- [What this task involves]
Lines from the line with "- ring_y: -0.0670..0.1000" to the line with "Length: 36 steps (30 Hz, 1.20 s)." in the entries below, and only those, must be output exactly, with both ends included.

# # #

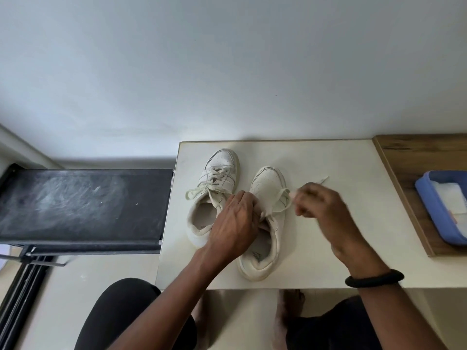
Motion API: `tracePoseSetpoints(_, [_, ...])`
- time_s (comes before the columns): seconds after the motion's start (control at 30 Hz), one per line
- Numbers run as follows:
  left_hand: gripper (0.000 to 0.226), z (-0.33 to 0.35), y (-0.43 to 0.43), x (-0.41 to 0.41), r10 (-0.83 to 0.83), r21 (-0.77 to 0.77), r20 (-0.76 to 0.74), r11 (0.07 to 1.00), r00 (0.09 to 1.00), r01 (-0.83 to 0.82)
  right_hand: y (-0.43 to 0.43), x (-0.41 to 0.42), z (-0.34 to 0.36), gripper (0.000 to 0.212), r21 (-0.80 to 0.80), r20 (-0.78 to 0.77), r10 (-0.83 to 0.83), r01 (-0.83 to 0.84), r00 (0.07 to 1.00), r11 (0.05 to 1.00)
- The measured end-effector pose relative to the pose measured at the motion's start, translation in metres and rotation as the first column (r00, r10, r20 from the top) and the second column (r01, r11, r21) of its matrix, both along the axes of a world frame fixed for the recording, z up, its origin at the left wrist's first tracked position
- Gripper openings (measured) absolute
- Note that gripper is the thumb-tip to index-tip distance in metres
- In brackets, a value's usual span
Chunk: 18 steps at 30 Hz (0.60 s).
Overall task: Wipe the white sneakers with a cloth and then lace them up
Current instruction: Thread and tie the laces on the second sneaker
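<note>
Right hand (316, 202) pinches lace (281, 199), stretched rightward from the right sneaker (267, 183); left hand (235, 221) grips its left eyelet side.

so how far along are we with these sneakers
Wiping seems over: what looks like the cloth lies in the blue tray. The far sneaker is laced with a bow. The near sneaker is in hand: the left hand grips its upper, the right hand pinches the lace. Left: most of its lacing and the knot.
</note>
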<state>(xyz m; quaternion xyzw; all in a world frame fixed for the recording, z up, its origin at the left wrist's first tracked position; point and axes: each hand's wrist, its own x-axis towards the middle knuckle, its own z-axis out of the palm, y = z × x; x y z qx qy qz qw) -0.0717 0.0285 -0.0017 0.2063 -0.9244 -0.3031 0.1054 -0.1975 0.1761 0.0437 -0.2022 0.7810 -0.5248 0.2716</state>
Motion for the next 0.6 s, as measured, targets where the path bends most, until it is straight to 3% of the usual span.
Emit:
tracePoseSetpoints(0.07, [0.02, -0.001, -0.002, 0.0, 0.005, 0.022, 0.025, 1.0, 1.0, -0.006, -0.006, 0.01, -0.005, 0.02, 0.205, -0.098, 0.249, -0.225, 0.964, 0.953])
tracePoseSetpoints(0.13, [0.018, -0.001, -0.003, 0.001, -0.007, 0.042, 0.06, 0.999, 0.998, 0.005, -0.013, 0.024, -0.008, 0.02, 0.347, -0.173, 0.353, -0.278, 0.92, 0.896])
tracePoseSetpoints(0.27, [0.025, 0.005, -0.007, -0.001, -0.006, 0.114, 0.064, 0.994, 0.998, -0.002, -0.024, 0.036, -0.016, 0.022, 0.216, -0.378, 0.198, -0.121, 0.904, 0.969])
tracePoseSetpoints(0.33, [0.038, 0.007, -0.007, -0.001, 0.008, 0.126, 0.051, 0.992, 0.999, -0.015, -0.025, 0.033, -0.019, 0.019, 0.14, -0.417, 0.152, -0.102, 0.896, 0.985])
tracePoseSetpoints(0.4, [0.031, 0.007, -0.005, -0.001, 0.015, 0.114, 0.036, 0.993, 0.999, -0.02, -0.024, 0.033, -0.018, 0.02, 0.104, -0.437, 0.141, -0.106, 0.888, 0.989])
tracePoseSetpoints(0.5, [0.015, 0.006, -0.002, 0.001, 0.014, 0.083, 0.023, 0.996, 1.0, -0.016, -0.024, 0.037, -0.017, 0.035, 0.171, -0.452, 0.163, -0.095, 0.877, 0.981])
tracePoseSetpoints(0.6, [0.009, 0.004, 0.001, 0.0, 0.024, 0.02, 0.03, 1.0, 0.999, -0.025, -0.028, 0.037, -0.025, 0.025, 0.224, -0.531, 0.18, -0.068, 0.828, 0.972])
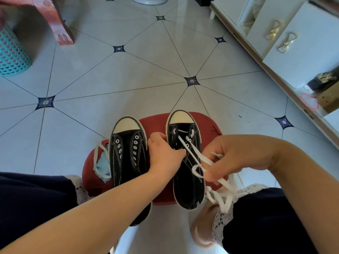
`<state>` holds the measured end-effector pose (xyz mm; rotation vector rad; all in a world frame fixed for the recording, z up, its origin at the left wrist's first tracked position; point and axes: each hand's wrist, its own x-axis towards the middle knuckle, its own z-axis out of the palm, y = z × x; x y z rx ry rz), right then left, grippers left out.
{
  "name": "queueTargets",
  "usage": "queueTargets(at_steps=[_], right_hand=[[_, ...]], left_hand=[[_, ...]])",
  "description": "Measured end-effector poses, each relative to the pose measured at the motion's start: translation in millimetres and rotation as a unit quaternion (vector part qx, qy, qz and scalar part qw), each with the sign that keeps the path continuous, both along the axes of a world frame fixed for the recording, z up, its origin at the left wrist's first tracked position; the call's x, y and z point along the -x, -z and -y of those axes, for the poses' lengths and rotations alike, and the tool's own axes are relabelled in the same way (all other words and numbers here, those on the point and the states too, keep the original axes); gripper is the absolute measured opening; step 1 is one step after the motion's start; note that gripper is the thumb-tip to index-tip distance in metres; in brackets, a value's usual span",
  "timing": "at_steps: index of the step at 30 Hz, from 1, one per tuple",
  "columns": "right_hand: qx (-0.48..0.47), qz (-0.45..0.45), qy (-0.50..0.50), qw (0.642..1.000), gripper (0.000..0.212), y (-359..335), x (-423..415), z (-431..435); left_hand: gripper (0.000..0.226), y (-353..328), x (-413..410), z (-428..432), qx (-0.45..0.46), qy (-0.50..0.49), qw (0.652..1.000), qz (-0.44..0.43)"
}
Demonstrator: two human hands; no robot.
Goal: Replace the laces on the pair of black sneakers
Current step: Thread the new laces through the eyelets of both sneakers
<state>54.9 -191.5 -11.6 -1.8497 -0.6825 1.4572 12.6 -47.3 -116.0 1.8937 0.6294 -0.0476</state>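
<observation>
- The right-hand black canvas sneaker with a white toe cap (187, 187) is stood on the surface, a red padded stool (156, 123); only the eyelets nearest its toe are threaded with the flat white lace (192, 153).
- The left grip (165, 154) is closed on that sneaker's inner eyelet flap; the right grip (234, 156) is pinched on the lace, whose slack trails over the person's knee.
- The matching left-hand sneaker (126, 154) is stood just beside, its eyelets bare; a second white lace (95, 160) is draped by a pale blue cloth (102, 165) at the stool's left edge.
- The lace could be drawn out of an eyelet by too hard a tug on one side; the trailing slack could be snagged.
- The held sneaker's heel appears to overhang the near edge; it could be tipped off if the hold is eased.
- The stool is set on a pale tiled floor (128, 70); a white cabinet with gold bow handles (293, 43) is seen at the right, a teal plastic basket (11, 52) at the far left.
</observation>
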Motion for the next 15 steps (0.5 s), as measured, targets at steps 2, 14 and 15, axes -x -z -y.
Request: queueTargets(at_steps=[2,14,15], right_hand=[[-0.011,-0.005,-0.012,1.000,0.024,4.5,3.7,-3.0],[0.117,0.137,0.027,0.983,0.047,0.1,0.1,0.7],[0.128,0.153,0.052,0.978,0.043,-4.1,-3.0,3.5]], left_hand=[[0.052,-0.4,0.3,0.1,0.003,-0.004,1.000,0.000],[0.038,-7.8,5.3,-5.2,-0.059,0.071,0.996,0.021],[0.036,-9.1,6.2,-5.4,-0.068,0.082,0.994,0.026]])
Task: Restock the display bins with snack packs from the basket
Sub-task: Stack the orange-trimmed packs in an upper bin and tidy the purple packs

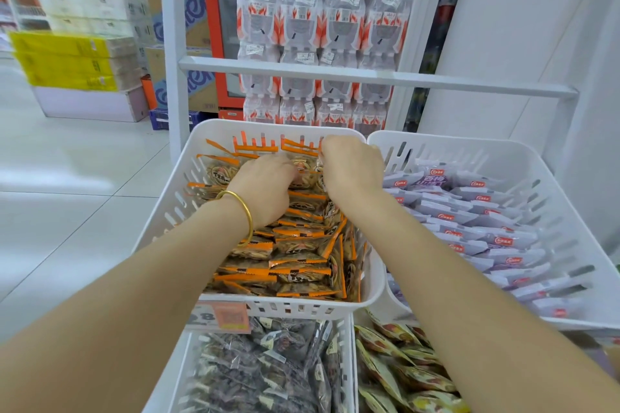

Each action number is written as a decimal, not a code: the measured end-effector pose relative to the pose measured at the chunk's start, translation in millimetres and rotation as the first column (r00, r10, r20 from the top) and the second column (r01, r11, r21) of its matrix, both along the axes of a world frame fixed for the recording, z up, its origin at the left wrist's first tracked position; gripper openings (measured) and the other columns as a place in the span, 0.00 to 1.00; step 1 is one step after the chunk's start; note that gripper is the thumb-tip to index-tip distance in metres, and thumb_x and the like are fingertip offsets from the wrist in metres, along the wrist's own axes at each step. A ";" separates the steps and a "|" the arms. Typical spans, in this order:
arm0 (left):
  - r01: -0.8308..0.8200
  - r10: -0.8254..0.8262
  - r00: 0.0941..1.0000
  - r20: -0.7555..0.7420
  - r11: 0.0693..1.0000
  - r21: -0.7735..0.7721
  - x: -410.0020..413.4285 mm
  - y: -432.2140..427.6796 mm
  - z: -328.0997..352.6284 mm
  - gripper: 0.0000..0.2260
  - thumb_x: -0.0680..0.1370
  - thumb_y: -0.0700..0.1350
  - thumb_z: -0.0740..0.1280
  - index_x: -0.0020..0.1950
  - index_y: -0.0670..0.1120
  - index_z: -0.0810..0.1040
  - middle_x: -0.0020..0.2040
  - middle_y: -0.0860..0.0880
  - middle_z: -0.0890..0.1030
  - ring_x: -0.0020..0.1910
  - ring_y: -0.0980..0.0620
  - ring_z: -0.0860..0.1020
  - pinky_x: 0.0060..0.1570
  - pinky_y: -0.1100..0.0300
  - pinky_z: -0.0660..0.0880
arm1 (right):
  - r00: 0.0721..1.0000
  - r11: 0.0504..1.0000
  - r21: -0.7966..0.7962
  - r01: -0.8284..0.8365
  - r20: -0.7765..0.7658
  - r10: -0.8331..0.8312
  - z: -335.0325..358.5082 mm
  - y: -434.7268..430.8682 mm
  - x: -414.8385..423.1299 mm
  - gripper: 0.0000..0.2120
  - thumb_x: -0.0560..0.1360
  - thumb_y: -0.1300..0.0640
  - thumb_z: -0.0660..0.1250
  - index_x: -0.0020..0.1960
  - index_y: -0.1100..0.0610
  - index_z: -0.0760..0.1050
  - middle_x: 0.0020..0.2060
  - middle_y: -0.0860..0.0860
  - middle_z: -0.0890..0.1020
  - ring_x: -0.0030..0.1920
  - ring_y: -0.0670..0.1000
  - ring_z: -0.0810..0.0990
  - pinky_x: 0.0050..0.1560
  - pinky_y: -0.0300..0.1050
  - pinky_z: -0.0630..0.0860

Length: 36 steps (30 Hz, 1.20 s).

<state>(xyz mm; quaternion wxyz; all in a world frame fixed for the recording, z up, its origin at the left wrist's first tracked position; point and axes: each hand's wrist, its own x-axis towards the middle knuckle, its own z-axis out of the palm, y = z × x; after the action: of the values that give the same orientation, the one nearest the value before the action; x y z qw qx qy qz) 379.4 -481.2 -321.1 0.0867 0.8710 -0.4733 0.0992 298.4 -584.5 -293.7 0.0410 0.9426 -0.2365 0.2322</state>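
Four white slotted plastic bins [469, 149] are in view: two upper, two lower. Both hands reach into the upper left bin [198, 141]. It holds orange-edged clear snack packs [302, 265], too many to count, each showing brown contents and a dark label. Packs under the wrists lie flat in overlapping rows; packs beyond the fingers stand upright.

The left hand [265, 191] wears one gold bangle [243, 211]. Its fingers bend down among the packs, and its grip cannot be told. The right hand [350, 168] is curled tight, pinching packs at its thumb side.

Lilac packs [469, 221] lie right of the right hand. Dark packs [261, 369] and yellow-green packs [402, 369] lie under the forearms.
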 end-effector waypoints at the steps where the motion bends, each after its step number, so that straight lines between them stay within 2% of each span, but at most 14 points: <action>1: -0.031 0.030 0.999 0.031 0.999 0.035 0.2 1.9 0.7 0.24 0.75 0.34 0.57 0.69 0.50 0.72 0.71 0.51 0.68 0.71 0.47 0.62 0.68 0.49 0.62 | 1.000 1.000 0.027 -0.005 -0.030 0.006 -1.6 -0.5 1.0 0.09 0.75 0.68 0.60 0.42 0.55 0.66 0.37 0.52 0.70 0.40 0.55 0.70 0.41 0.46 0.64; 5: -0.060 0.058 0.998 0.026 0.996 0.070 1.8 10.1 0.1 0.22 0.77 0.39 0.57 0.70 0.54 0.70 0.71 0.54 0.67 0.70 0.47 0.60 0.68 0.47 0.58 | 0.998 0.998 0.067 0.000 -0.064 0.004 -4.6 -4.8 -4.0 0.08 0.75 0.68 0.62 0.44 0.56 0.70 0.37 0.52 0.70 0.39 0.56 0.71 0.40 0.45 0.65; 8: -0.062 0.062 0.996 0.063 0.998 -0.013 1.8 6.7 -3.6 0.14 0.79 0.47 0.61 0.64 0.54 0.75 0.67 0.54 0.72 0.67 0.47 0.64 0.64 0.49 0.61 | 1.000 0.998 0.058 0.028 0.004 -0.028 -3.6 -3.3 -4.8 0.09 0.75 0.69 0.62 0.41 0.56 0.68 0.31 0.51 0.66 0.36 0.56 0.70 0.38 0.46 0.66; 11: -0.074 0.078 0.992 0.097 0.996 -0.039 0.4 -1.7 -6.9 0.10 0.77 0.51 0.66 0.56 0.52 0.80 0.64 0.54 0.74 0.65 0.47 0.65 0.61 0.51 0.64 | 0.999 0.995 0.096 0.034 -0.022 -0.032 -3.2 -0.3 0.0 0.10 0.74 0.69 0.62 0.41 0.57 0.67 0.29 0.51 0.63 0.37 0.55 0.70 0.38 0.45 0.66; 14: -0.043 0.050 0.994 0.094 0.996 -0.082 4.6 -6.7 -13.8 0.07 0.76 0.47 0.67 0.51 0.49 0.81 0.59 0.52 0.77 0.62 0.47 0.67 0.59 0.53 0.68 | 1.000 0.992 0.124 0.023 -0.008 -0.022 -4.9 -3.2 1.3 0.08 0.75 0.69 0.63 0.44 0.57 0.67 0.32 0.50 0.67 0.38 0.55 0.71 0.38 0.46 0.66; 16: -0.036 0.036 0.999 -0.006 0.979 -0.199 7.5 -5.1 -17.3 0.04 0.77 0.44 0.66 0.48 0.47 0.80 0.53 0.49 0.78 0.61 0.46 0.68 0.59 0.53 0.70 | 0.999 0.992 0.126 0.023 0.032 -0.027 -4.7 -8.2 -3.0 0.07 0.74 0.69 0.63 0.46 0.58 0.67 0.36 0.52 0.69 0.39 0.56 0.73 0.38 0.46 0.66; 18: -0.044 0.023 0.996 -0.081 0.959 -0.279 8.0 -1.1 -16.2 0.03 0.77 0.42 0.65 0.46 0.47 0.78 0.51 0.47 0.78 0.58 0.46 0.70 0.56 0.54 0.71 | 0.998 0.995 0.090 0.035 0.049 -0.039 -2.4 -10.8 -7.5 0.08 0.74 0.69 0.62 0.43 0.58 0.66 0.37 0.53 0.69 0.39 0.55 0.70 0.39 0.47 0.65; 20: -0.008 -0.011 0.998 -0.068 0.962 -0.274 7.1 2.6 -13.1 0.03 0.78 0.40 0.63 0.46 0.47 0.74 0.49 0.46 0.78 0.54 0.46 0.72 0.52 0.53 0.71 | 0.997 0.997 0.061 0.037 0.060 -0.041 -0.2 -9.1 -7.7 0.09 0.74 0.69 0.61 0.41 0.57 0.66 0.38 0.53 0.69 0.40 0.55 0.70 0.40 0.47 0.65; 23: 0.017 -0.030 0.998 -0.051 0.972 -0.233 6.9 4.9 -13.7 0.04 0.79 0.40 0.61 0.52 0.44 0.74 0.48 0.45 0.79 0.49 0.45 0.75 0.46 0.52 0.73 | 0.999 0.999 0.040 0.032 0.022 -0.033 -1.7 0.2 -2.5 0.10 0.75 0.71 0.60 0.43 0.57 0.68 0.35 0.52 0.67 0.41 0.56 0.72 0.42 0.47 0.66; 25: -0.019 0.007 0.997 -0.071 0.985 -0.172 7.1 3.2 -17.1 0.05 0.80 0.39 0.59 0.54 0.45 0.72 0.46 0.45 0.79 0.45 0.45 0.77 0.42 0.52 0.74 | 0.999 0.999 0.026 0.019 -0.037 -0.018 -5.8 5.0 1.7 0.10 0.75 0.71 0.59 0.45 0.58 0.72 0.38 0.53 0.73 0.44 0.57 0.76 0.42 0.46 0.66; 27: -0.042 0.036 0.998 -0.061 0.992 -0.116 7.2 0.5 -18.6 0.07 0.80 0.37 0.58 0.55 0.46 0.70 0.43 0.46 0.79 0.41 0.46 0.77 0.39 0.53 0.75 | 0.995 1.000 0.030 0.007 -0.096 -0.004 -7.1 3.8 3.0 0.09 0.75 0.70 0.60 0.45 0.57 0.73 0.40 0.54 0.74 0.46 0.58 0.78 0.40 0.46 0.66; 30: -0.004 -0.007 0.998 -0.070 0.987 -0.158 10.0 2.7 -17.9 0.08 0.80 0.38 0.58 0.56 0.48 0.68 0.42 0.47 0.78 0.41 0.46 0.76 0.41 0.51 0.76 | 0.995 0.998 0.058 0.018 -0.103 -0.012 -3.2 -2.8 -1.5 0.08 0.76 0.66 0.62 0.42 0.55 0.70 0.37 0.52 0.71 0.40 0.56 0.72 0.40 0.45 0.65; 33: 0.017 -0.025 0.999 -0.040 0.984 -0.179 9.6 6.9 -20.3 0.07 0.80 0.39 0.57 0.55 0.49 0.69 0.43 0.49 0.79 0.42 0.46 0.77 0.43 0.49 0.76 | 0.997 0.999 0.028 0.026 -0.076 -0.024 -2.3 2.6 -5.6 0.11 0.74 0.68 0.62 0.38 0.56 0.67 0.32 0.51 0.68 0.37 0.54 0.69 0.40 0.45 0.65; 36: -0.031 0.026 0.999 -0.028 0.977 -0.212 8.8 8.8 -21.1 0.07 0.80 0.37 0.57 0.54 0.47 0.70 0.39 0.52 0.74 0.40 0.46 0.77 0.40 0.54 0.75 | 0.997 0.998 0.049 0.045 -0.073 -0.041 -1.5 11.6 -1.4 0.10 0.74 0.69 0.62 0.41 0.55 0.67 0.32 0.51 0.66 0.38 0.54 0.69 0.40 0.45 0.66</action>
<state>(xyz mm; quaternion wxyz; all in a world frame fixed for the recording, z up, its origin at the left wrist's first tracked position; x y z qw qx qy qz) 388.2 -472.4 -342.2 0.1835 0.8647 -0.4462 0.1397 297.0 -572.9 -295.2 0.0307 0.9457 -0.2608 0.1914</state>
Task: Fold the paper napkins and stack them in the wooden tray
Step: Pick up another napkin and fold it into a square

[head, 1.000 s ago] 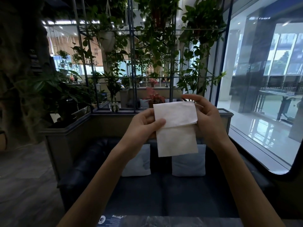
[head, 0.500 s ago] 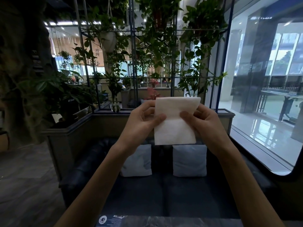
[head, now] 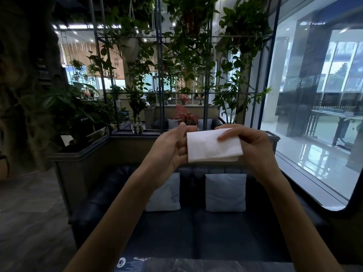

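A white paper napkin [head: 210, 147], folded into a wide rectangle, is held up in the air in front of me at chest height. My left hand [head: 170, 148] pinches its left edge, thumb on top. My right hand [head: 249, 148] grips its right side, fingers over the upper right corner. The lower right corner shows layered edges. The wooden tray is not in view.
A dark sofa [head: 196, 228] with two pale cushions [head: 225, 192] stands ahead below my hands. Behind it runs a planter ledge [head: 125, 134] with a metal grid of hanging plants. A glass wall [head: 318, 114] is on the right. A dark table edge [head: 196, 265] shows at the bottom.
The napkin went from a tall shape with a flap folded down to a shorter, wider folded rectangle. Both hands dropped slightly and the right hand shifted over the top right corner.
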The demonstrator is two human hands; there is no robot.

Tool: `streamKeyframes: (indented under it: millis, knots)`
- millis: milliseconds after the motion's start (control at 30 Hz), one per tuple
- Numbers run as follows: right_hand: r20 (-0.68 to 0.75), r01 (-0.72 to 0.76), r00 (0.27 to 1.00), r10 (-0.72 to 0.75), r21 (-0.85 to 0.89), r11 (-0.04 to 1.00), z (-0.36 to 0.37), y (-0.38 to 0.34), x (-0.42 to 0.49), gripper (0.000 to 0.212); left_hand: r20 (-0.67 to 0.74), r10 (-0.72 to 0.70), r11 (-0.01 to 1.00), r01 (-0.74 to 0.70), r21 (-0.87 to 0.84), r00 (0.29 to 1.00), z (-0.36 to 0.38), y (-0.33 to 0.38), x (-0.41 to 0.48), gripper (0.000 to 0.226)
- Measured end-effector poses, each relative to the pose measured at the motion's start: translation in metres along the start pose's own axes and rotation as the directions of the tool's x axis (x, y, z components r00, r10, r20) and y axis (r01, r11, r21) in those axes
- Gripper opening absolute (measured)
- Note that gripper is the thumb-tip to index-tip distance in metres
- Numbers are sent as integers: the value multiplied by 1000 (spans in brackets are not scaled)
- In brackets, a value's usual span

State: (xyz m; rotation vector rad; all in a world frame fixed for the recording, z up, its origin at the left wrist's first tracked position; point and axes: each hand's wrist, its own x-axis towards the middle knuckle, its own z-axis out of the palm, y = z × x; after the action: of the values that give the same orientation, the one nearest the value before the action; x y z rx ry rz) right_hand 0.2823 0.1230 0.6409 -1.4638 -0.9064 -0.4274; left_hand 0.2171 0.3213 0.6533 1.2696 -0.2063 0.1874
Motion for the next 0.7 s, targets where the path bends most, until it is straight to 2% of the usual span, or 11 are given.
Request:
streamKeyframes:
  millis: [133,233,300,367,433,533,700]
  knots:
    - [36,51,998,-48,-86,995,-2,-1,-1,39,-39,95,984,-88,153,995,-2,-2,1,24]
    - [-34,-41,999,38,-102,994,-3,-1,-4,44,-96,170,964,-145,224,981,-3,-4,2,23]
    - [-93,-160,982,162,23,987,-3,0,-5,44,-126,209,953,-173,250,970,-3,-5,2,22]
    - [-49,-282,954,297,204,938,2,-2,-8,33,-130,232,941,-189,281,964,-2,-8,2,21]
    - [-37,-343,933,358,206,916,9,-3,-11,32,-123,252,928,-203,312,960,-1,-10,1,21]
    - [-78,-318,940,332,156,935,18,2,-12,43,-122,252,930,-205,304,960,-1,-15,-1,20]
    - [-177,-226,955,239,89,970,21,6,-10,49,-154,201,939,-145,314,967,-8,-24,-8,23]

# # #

- [The answer]
  - ring_y: -0.0670..0.1000
  - ring_z: -0.0810..0.0990
  - pinky_x: 0.0050..0.1560
  - pinky_y: -0.0300..0.1050
  - pinky_z: -0.0630..0.0860

Length: 36 steps (30 Hz, 1.20 s).

Nothing remains to be added to the response.